I had seen the dog limping around the village a few days before the evening it called at my door. It was a surprise but then again it wasn’t. When I answered, it was sitting some paces from the step, watching with black eyes. Perhaps I should have been amazed it managed to reach the bell. Perhaps I should have wondered at the directness of its stare. Perhaps it was expecting a different reaction, a more appropriate one, a yelp, or swearing, or beseeching.
I lent back inside to get my coat and it said, you won’t need a coat. So I followed, coatless, as it limped this way and that, and led me down an old dirt track until we reached the river that had grown so lethargic over summer it could barely be called a river anymore.
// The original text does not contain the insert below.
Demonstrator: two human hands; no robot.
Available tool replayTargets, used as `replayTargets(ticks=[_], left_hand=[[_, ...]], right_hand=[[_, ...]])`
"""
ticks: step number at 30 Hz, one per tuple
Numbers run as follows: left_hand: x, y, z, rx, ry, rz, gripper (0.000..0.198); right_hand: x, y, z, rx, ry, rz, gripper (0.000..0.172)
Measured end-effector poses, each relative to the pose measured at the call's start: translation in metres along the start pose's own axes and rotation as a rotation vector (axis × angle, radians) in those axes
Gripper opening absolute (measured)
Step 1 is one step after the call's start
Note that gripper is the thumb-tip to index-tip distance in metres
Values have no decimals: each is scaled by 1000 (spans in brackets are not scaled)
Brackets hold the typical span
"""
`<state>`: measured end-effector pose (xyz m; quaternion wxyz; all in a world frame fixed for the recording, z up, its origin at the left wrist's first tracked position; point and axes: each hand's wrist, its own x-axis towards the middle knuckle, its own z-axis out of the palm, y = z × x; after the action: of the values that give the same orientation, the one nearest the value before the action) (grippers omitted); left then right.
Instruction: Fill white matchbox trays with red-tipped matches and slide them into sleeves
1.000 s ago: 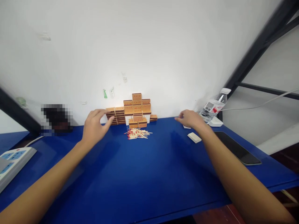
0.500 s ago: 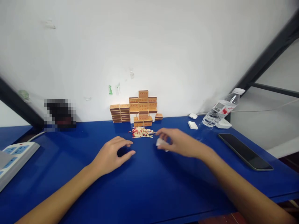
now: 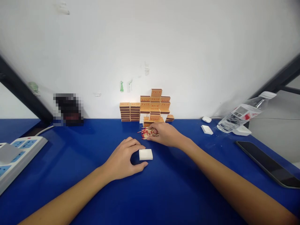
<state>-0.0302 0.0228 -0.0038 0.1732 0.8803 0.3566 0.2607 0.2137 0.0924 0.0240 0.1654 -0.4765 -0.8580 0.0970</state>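
A small white box (image 3: 145, 154), blank on top, lies on the blue tabletop. My left hand (image 3: 125, 159) curves around its left side, thumb and fingers apart. Behind it is a loose heap of red-tipped matches (image 3: 145, 133). My right hand (image 3: 164, 134) reaches over the heap's right side, its thumb and curled fingers apart with matches showing between them; some fingertips are hidden among the sticks. Just beyond that hand stands a stepped structure of matchboxes (image 3: 155, 106), partly covered by it at the bottom. Two neat stacks of matchboxes (image 3: 129, 112) adjoin it on the left.
At the right are a tilted water bottle (image 3: 246, 112), a phone (image 3: 269, 164), a white square piece (image 3: 207, 129) and a small white case (image 3: 206, 119). A power strip (image 3: 23, 153) lies at the left. The wall (image 3: 187, 56) rises behind the table.
The white box has left my right hand and lies on the table by my left hand. My right hand has moved forward to the matches. The camera view has shifted.
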Motion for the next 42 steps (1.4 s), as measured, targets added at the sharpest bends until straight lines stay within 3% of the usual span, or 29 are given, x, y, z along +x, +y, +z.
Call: replayTargets(ticks=[5,12,15,22,29,42], left_hand=[[-2,-2,-3,32,-13,21,34],[-2,0,-2,16,-36,33,28],[-3,1,0,14,-33,46,25],[-5,2,2,28,-39,74,26],[-5,3,4,46,-45,83,29],[-3,2,2,75,-5,77,27]], right_hand=[[-2,0,5,-72,-41,-26,16],[-24,6,0,-93,-64,-60,25],[-34,10,2,-67,-22,-58,37],[-35,12,10,-187,74,-174,14],[-43,1,10,-393,91,-202,17],[-46,9,-1,-367,120,-243,20]])
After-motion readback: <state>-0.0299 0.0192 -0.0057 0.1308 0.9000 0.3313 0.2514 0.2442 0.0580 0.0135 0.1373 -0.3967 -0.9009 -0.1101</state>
The smell of stagnant water hung thick around us as if the air itself had decomposed. I waited. The dog waited. Then, nodding at an unseen, unheard signal, it picked up a stick and tossed it into the shallow water. Obediently, I fetched, my socks and shoes made sodden and the hems of my jeans stained, and the water, when I reached into it to retrieve the stick, was warm like a second helping of soup.
The disappointment I felt on returning to the bank and finding myself alone was acute.
I went home and watched The X Factor without actually watching it all.
4 thoughts on “Untitled is the title”
loved the inversion of roles involved in this story
Very nice. Quite Kafkaesque (than which there is no higher praise) in the talking dog and the reversal in their relationship to power. I bet you had a time with that first sentence. It reminds me of Grand’s opening sentence in Camus’ The Plague. The ambiguity in what the ‘it’ in the last sentence of the first paragraph refers to is excellent. It seems to me that’s what the whole piece turns on, like a pirouette. ‘The hems of my jeans’ holds me too. It seems to suggest a feminisation. And the ‘actually’ in the last line is delicious. I think this is one of the best things by you I’ve read, Simon.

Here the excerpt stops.